→ Data below:
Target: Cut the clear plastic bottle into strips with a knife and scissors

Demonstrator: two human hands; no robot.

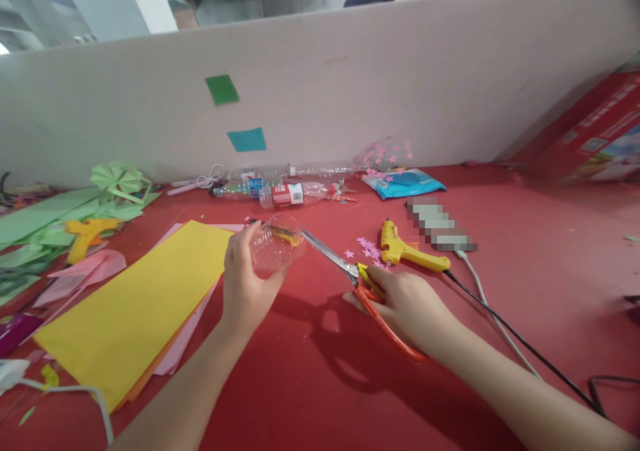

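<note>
Plastic bottle piece (pixel 273 247), clear and round, sits in the grip of the left hand (pixel 246 284) above the red table (pixel 300 397), near the middle of the view. The fingers curve round its left side and the thumb bends beneath it, so the hand is closed around the near left part, while the right part stands out beyond the fingertips. The right hand (pixel 413 304) is wrapped around the handles of the scissors (pixel 331 256), one yellow and one orange. The blades slant up and left, lying close together, and their tips reach the right edge of the piece; whether they touch it, I cannot tell. Just beyond the right hand lie pink stars (pixel 367 247) and a yellow glue gun (pixel 410 253). Left of the left hand lies yellow paper (pixel 140 304), and farther back, bottles (pixel 287 195) lie along the pale wall (pixel 310 91)
</note>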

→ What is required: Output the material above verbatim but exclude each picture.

→ Answer for this exercise:
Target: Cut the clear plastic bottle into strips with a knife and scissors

Demonstrator: two human hands; no robot.


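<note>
Plastic bottle piece (pixel 273 247), clear and round, sits in the grip of the left hand (pixel 246 284) above the red table (pixel 300 397), near the middle of the view. The fingers curve round its left side and the thumb bends beneath it, so the hand is closed around the near left part, while the right part stands out beyond the fingertips. The right hand (pixel 413 304) is wrapped around the handles of the scissors (pixel 331 256), one yellow and one orange. The blades slant up and left, lying close together, and their tips reach the right edge of the piece; whether they touch it, I cannot tell. Just beyond the right hand lie pink stars (pixel 367 247) and a yellow glue gun (pixel 410 253). Left of the left hand lies yellow paper (pixel 140 304), and farther back, bottles (pixel 287 195) lie along the pale wall (pixel 310 91)
</note>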

No further output remains for this exercise.